Step 1: Set up the bargaining problem.
surplus <- 10
d_firm <- 2 # disagreement payoff: firm
d_union <- 1 # disagreement payoff: union
alpha <- 0.6 # union bargaining power
# Linear frontier: u_firm + u_union = surplus
# Nash product: (u_firm - d_firm)^(1-alpha) * (u_union - d_union)^alphaStep 2: Solve analytically. For a linear frontier \(u_f + u_u = V\) the asymmetric NBS has a closed-form solution:
\[ u_u^* = d_u + \alpha(V - d_f - d_u), \quad u_f^* = d_f + (1-\alpha)(V - d_f - d_u) \]

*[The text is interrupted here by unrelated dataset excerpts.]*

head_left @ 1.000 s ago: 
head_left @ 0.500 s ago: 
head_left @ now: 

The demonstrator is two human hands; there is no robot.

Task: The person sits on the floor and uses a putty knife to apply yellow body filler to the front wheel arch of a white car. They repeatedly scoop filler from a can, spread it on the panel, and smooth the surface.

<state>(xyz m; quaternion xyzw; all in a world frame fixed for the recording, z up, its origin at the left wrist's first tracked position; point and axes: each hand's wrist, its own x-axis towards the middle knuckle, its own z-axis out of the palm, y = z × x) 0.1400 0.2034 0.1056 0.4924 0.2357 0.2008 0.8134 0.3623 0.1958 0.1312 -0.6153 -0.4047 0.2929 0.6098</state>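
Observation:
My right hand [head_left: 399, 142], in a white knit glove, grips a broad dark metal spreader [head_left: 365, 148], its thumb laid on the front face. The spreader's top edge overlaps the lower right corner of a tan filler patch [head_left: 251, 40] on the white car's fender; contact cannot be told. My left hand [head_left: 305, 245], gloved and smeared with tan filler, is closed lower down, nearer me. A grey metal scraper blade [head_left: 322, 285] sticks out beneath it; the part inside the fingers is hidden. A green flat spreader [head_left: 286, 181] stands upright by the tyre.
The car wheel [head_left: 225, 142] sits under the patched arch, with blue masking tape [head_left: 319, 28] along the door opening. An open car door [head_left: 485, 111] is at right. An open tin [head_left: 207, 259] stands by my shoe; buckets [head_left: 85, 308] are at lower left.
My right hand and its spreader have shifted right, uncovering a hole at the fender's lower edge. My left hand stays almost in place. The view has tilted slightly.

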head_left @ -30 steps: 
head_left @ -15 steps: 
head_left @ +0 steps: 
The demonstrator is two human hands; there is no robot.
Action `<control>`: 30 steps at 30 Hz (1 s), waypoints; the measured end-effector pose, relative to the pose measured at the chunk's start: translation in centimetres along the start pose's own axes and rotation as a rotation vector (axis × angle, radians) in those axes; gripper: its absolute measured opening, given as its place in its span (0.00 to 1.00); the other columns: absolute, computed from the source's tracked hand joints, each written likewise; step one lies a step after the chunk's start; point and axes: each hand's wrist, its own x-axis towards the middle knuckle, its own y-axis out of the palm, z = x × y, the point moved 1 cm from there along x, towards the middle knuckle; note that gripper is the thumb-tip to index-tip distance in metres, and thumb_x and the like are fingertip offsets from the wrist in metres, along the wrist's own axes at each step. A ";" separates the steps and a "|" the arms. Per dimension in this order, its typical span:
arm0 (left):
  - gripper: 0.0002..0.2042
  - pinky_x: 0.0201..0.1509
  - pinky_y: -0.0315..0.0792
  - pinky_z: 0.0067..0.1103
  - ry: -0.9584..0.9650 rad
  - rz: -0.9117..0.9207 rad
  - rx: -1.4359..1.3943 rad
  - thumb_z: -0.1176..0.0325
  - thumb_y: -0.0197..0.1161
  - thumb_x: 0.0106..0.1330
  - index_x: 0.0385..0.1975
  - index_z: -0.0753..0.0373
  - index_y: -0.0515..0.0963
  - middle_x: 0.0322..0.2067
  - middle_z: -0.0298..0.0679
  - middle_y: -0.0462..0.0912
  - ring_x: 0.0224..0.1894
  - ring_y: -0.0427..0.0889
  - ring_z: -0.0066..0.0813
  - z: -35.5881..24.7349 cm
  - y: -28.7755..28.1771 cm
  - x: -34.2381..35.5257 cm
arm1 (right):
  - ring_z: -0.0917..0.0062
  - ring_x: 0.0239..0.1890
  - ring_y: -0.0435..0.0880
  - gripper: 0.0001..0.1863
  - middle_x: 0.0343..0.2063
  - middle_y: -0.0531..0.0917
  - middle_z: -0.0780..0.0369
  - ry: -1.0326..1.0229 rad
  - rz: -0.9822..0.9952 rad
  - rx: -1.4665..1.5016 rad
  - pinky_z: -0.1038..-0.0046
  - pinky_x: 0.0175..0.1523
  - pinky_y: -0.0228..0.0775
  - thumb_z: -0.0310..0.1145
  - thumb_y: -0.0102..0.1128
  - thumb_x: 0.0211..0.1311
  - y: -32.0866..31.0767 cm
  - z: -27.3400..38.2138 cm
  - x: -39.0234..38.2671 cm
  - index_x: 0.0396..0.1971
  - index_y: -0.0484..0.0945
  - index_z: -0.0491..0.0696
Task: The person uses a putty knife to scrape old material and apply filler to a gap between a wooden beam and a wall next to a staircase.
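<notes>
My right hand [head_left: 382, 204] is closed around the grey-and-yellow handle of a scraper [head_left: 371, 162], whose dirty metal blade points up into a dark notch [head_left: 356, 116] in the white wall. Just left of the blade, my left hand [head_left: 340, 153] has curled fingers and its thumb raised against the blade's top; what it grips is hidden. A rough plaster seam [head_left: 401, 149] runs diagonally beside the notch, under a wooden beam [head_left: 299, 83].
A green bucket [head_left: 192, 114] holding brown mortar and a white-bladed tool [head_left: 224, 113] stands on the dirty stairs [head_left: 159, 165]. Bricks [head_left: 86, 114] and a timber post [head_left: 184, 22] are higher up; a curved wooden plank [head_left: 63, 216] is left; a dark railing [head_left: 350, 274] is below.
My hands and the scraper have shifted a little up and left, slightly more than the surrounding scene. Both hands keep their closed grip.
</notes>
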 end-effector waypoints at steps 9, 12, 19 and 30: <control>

net_surplus <- surplus - d_firm - d_union
u_union <- d_union + alpha * net_surplus
u_firm <- d_firm + (1 - alpha) * net_surplus
cat(sprintf("Net surplus: $%.0fM\n", net_surplus))#> Net surplus: $7M
cat(sprintf("Union payoff: $%.1fM (disagree) + $%.1fM = $%.1fM\n",
d_union, alpha * net_surplus, u_union))#> Union payoff: $1.0M (disagree) + $4.2M = $5.2M
cat(sprintf("Firm payoff: $%.1fM (disagree) + $%.1fM = $%.1fM\n",
d_firm, (1 - alpha) * net_surplus, u_firm))#> Firm payoff: $2.0M (disagree) + $2.8M = $4.8M
#> Union wage share: 52%
Step 3: Verify with numerical solver.
frontier_linear <- function(u_union) surplus - u_union
sol_labor <- nash_bargaining(frontier_linear, d = c(d_union, d_firm),
alpha = alpha)
cat(sprintf("Numerical NBS: union = $%.2fM, firm = $%.2fM\n",
sol_labor$u1, sol_labor$u2))#> Numerical NBS: union = $5.20M, firm = $4.80M
Step 4: Rubinstein interpretation. If bargaining rounds occur weekly with annual discount rates \(r_f = 0.05\) and \(r_u = 0.10\), the weekly discount factors are:
delta_firm <- exp(-0.05 / 52)
delta_union <- exp(-0.10 / 52)
eq_labor <- rubinstein_equilibrium(delta_union, delta_firm)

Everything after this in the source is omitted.